01:05But in terms of sectors, which ones is it going to bite? Is it going to push up prices in the car industry, for example?
01:12Almost certainly. I mean, how much prices get pushed up obviously depend on how much steel and aluminium you use.
01:23But the car sector is a very large user, but so are plenty of other bits of construction and mechanical engineering.
01:32The steel sector is such that the people who are supplying steel and aluminium to the US are probably not able to absorb much of this hit into their margins.
01:44And so, frankly, either the things will dry up, so there will be a shortage and prices will go up, or they'll raise their prices correspondingly.
01:53Alan, as the US turns inward, do you think this perhaps gives China an opportunity to focus on being a stable and reliable trading partner of the Global South and newer markets?
02:04Oh yes, I think that must be something that's very prominent in the Chinese government's planning.
02:13I think with trade, in a sense, it's all too new and so difficult to unpick exactly where it's going.
02:21But somewhere where very clearly there is a vacuum being created is in foreign aid.
02:28Mr.
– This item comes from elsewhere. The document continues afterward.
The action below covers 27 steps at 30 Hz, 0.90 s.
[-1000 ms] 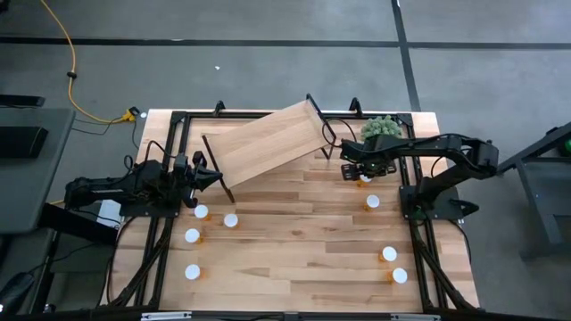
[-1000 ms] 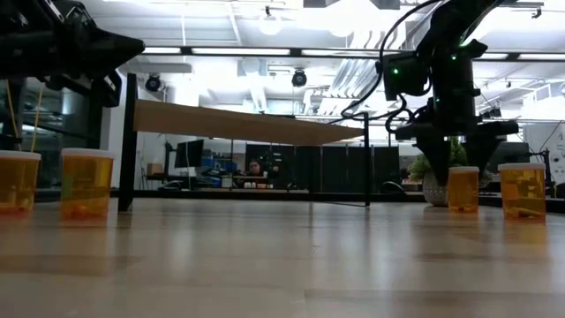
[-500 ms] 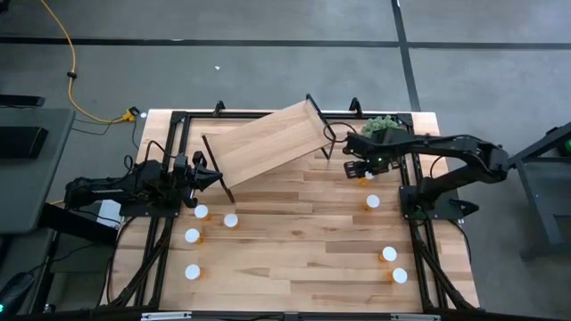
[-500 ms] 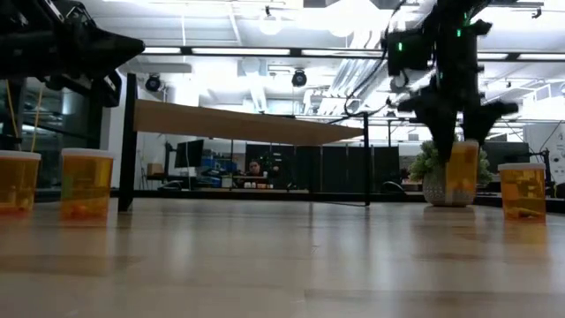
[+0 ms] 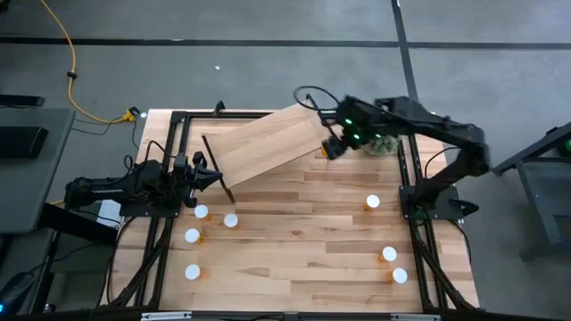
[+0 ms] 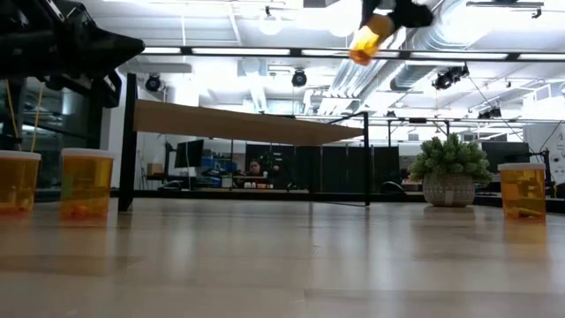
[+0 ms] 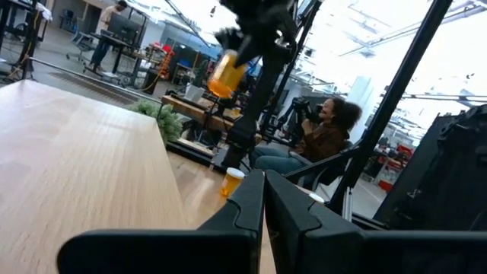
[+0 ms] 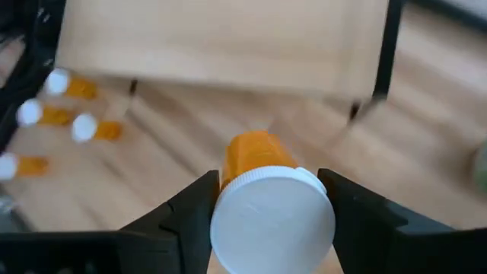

Musk, I guess we should say, has stopped virtually all US foreign aid.
02:34That's a very large amount. It's very important to the Global South countries that receive it.
02:40And without a doubt, other countries are asking, can they step into their own advantage?
02:46China will be the main one of those. China has got some money and is likely to be cultivating friends.
02:54Look, Trump tends to blindside the markets with these big announcements, and then we get the details later.
03:00But what impact do you think all of this is going to have on international trade and on supply chains?
03:06I think on steel and aluminium, the impact will be material but not massive and not totally destructive of the system.
03:16Steel, particularly, has been subject to trade interventions ever since I've been in the industry for 50 years.
03:24So I don't think that's sort of existential.
03:28What I think is existential is this notion that he's going to have a reciprocal trade policy.
03:35You choose the tariff and then that's what we'll charge you.
03:38That's contrary to just about every sort of rule of the international trading system that's done us so well over the last 60, 70 years.
03:48It's also actually completely bonkers if one really thinks about it.
03:54Countries put import tariffs onto the things they import, not on the things that they export.
04:00So what you're going to find is trading partners are reducing their tariffs on the stuff that they export
04:06and challenging Trump to reduce the US tariffs on them.
04:11So I think it's actually a lot of bluff and bluster.
04:15But what the collateral damage will be as we go along, it's very difficult to predict.
04:20Alan Winters at the University of Sussex, thank you very much.